Sri Lanka is on the cusp of a transition into a Third Republican era with Constitutional reform and transitional justice processes currently underway. Debates around these processes have however failed to stimulate attention to the structured nature of gendered violence inherent in political economic arrangements threading through the pre-war, war- and post-war periods. Ongoing contestations and struggles, largely in the human rights arena, concerning war-related violence against women remain primarily fixated on certain harms especially rape and sexual violence while the gendered violence re-produced by political economic structures remain marginalised. At the same time, discourses on women and post-war economic development and repair, focusing as they do on particular entitlements especially livelihoods, have often failed to consider how heteropatriarchy as a frame of abuse is in fact reproduced through these very political economic arrangements and structures.

Despite new theories offering more nuanced understandings of the changes and continuities in political, economic, social and ideological structures in relation to armed conflict, there is a paucity of gender analysis in the literature. A handful of studies focus on gendered economic links that operate during war (Nordstrom 2004) while others point out that we need to not only understand what happens to women within the political economies of war, but also why (Raven-Roberts 2013). The point is that there is a need to link gender and political economy in ways that make feminist sense not only of the egregious forms of violence against women—at the apex of which apparently stand rape and sexual violence—but also the everyday violence, which, by the way, includes sexual violence, experienced or reproduced through the everyday political economic relations.

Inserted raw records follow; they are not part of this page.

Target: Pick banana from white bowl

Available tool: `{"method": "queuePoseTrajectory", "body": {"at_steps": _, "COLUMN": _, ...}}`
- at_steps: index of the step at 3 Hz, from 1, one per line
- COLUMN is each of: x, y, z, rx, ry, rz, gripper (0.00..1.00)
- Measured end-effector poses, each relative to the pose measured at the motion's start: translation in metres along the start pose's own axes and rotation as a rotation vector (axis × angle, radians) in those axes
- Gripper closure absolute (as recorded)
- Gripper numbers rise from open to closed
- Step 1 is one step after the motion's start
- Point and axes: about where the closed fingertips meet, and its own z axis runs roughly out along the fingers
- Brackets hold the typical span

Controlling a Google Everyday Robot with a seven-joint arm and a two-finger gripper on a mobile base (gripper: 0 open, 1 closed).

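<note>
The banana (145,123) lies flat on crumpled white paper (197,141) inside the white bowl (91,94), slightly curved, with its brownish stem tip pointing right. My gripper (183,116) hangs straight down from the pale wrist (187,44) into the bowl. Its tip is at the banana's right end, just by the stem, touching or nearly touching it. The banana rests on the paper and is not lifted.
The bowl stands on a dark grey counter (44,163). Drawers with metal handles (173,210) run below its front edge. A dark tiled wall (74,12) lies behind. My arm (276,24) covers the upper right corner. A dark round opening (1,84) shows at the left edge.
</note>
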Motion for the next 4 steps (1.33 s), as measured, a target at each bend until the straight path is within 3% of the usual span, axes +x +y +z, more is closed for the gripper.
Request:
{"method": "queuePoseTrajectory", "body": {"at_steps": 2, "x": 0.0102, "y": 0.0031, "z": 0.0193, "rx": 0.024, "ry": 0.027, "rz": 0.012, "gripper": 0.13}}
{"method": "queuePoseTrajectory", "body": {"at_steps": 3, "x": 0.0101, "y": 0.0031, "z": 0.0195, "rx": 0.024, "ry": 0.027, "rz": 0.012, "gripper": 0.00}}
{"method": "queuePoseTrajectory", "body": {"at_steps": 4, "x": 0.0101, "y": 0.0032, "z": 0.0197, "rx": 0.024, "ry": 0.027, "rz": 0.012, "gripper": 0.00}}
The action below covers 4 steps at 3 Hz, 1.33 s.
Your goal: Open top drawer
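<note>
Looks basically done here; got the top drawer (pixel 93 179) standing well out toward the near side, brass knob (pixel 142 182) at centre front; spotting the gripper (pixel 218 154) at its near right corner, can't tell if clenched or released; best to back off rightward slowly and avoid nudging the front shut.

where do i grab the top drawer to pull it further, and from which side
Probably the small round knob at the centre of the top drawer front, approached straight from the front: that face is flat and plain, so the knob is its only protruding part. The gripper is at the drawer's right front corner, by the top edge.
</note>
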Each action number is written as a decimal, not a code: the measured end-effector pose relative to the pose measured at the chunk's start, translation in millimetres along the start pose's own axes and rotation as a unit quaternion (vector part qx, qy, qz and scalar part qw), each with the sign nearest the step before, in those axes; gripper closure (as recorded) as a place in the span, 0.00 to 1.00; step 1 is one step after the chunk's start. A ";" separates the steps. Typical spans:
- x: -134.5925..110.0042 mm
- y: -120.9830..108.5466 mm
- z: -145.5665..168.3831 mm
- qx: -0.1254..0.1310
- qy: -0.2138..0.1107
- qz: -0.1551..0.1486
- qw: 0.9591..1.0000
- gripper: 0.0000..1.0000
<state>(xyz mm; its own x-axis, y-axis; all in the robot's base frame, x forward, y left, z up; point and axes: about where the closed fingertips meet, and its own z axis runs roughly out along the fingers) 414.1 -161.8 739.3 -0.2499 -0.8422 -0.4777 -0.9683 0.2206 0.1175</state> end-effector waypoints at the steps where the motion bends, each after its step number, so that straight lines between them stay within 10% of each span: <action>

Placing gendered political economic relations at the centre rather than the war and the conflict itself enables us to place the latter two in perspective rather than accord them the over-determining status they so often enjoy in contexts like Sri Lanka. Grounded in the post-war context of Sri Lanka, this paper essentially argues that the dynamics of mutual accommodation and constitution involving gender and violence can be mapped in terms of distinct and gendered relations of violence, specific modes of accumulation and dispossession, as well as certain modes of power and control. Such an approach or framework will in turn be useful, we hope, in understanding the mutually constitutive nature of gendered violence and political economic relations in the context of war and conflict.